▶ PROMPT
How do the lines below between the ones holding "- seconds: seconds" and "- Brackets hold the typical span", inclusive, read? Give them again exactly, with no other lines.

(Stored dataset items)

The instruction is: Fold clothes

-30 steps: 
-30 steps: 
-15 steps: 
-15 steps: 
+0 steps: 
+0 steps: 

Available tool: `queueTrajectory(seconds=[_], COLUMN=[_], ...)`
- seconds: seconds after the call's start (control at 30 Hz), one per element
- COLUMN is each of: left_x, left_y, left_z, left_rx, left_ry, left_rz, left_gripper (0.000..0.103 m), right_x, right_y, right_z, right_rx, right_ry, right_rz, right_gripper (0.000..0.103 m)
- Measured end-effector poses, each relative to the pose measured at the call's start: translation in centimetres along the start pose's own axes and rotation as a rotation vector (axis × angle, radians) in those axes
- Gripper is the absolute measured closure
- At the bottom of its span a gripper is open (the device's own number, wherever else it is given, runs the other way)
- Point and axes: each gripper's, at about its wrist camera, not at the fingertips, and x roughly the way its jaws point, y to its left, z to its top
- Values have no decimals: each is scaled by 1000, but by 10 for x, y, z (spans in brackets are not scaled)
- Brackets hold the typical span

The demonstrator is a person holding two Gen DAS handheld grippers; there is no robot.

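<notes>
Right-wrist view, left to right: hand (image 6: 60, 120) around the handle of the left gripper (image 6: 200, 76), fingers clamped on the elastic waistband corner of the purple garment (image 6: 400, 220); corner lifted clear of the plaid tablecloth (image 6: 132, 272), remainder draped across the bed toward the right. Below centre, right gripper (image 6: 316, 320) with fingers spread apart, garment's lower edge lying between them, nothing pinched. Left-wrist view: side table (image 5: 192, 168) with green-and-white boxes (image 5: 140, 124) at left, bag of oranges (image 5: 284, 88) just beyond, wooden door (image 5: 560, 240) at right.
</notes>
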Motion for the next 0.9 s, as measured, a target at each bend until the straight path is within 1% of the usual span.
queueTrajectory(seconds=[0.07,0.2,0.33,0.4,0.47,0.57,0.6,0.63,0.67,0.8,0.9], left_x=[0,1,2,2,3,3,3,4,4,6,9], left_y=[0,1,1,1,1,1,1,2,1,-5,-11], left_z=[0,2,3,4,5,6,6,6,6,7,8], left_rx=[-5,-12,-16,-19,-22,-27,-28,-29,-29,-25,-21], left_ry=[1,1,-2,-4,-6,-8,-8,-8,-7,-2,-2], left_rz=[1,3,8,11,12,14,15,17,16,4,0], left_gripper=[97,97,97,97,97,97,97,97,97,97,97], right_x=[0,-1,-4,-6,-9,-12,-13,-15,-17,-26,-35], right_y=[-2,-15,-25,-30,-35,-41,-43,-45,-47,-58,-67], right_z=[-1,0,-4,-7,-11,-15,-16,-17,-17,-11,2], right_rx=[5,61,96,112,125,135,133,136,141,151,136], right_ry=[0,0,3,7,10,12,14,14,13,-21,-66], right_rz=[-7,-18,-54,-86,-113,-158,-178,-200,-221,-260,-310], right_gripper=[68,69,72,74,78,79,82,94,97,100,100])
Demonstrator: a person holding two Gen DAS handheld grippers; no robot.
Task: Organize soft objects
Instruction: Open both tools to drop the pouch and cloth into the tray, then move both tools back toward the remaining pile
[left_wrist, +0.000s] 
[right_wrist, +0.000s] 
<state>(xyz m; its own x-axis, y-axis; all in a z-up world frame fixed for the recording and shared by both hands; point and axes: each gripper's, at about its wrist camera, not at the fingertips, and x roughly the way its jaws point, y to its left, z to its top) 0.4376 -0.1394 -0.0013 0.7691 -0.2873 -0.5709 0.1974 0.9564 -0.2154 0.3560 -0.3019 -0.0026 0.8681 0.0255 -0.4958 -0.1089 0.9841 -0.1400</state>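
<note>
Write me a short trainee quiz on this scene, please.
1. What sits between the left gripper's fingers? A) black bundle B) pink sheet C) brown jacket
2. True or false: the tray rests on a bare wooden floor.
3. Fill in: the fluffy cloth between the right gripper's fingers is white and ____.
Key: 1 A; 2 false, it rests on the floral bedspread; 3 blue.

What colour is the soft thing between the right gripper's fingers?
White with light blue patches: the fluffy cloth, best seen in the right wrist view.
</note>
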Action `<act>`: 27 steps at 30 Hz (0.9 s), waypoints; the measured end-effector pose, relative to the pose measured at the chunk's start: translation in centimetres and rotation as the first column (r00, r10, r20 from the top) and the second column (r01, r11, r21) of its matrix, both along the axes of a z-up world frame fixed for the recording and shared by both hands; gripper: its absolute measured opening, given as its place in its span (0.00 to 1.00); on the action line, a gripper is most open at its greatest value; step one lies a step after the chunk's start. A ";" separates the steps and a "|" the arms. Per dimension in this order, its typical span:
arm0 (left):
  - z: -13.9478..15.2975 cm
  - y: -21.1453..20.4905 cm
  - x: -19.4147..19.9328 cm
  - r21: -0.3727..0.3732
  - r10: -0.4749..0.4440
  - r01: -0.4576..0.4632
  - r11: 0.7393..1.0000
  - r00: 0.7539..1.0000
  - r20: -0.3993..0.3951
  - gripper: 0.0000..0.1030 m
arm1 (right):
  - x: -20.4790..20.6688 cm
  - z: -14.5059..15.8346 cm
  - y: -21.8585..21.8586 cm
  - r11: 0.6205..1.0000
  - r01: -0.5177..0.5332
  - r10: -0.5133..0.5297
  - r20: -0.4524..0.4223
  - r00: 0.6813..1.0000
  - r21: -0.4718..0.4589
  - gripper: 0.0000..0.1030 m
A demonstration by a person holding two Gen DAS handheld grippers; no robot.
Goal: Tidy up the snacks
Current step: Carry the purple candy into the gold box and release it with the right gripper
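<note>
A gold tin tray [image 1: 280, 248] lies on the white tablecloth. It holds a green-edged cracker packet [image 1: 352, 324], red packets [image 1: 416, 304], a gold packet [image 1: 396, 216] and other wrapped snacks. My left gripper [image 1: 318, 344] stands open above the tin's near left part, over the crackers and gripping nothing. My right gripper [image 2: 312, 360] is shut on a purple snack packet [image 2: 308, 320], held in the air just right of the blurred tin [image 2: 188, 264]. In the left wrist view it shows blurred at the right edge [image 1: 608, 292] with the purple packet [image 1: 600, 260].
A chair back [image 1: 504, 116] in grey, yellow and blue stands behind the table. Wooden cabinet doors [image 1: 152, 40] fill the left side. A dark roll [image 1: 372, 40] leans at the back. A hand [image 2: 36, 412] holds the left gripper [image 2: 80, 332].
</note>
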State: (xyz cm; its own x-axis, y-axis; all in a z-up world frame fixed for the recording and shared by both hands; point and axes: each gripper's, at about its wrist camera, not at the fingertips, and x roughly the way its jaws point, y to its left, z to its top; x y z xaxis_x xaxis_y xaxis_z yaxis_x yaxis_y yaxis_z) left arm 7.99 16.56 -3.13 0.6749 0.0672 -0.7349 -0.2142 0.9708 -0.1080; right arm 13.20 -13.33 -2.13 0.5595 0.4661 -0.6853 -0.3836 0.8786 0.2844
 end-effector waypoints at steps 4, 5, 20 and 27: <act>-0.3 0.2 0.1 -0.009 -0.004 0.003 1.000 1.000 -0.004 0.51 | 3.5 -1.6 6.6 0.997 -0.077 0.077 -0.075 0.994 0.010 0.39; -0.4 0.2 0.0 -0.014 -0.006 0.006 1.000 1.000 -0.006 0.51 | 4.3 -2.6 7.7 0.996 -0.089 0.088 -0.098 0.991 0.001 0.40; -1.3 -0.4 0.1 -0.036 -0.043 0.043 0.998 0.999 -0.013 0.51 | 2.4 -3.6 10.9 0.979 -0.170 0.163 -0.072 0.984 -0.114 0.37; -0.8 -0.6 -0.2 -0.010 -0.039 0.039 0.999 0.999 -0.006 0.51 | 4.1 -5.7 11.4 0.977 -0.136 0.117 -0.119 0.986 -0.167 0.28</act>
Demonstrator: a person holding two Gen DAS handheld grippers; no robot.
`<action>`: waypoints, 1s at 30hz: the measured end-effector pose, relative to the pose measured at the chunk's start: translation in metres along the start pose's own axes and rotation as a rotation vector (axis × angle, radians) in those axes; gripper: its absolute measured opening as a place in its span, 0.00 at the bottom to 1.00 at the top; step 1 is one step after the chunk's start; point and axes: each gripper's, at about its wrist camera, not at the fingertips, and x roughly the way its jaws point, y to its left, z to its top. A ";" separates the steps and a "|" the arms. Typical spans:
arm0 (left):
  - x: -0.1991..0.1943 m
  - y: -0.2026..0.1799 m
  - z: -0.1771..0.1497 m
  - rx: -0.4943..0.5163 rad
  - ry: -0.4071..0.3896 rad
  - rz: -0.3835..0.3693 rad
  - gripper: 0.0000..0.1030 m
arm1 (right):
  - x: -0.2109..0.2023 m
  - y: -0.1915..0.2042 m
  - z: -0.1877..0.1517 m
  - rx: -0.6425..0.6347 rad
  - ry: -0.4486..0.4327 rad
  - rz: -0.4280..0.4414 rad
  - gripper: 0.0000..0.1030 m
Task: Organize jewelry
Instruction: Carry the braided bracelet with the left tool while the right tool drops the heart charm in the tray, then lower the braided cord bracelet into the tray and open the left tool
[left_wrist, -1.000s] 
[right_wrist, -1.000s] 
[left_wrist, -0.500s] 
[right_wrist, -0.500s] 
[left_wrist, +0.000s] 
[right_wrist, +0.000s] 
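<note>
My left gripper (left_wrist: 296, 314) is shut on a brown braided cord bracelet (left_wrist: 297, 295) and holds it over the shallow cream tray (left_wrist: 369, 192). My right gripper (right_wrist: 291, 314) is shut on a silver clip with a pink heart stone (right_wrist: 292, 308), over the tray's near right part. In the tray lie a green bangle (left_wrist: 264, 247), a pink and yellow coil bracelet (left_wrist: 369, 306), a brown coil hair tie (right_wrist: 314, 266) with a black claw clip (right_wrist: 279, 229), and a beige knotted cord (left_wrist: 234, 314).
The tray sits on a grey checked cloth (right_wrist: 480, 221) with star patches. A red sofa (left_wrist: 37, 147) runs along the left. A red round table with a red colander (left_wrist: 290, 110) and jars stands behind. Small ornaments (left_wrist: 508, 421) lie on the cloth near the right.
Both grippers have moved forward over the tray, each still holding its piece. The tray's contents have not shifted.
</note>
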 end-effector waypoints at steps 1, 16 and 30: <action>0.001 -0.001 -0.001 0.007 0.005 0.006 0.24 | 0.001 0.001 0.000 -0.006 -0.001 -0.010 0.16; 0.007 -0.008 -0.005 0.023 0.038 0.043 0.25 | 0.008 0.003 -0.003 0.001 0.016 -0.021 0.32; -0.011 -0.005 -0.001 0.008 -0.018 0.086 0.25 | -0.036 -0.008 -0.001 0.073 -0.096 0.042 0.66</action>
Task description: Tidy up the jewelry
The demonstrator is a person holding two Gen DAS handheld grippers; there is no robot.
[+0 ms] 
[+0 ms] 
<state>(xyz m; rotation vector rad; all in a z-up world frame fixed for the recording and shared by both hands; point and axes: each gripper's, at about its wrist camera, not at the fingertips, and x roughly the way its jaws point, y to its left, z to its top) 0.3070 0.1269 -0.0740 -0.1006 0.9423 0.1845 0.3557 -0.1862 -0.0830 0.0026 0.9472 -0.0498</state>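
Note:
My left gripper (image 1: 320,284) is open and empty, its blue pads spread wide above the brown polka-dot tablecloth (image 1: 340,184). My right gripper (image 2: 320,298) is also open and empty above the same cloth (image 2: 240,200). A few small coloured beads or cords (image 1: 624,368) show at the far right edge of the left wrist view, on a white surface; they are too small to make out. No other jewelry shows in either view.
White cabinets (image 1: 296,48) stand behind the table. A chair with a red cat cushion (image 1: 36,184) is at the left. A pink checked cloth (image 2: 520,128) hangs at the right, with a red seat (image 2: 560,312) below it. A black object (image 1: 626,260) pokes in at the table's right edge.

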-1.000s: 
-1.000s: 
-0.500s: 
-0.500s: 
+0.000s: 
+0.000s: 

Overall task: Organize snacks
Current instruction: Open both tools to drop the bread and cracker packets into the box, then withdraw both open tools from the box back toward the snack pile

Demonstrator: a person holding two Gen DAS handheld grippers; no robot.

▶ RESPONSE
- seconds: seconds after the call's start (control at 30 Hz), one per element
- COLUMN is each of: left_x, left_y, left_z, left_rx, left_ry, left_rz, left_gripper (0.000..0.103 m), right_x, right_y, right_z, right_rx, right_ry, right_rz, right_gripper (0.000..0.103 m)
- Measured end-effector poses, each relative to the pose measured at the call's start: translation in centimetres along the start pose's own axes and rotation as a rotation vector (axis × angle, radians) in those axes
- Gripper is the absolute measured closure
- At the bottom of its span a gripper is open (the device's own number, wherever else it is given, runs the other way)
- Point and axes: each gripper's, at about its wrist camera, not at the fingertips, and x roughly the way its jaws point, y to its left, z to its top
- Values have no decimals: each is scaled by 1000, but by 10 for x, y, z (spans in brackets are not scaled)
- Brackets hold the typical span

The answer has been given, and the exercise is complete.